Behaviour and fate of vanadium during the aerobic neutralisation of hyperalkaline slag leachate.

Vanadium is a toxic metal present in alkaline leachates produced during the weathering of steel slags. Slag leaching can therefore have deleterious effects on local watercourses due to metal toxicity, the effects of the high pH (9-12.5) and rapid carbonation (leading to smothering of benthic communities). We studied the fate and behaviour of V in slag leachate both through field observations of a heavily affected stream (Howden Burn, Consett UK) and in controlled laboratory experiments where slag leachates were neutralised by CO2 ingassing from air.
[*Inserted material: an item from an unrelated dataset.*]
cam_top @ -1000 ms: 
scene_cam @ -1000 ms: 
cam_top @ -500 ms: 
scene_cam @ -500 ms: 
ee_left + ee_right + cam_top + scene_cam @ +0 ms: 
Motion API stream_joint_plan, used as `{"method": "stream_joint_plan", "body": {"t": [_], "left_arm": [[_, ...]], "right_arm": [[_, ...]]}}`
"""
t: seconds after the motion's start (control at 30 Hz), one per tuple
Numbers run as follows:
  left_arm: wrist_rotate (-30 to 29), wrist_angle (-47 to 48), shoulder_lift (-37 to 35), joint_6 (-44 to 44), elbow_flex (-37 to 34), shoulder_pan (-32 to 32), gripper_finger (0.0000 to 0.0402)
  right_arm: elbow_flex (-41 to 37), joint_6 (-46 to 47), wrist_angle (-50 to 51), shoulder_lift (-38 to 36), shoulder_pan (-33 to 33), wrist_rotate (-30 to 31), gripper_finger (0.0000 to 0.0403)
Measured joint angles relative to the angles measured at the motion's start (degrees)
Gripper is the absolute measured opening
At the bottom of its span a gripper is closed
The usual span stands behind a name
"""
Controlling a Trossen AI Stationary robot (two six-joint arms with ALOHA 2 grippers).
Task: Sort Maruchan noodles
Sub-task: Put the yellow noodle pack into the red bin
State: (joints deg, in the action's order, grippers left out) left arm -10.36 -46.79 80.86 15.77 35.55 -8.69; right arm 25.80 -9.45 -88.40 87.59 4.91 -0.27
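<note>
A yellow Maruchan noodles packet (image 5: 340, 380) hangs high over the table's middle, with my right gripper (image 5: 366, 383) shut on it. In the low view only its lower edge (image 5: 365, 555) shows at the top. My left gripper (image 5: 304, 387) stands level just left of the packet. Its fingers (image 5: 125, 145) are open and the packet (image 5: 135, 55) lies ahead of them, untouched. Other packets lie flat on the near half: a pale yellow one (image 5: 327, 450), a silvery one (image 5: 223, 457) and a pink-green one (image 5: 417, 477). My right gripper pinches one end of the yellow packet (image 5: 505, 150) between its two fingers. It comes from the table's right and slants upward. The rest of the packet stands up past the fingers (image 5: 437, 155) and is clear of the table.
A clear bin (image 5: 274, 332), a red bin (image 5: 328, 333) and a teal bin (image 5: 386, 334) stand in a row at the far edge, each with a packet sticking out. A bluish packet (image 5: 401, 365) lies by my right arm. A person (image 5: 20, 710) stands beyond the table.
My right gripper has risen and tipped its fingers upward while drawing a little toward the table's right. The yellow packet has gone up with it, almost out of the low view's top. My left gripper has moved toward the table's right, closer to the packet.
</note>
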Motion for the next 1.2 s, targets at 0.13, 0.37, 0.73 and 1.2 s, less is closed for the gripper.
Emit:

V was found to be removed from leachates downstream from the Howden Burn source contemporaneously with a fall in pH, Ca, Al and Fe concentrations. In the neutralisation experiments pH reduced from 12 → 8, and limited quantities of V were incorporated into precipitated CaCO3. The presence of kaolinite clay (i.e. SiOH and AlOH surfaces) during neutralisation experiments had no measureable effect on V uptake in the alkaline to circumneutral pH range. XANES analysis showed that V was present in precipitates recovered from experiments as adsorbed or incorporated V(V) indicating its likely presence in leachates as the vanadate oxyanion (HVO42-). Nano-scale particles of 2-line ferrihydrite also formed in the neutralised leachates potentially providing an additional sorption surface for V uptake. Indeed, removal of V from leachates was significantly enhanced by the addition of goethite (i.e. FeOOH surfaces) to experiments. EXAFS analysis of recovered goethite samples showed HVO42- was adsorbed by the formation of strong inner-sphere complexes, facilitating V removal from solution at pH < 10. Results show that carbonate formation leads to V removal from leachates during leachate neutralisation, and the presence of both naturally occurring and neoformed Fe (oxy)hydroxides provide a potent sink for V in slag leachates, preventing the spread of V in the environment.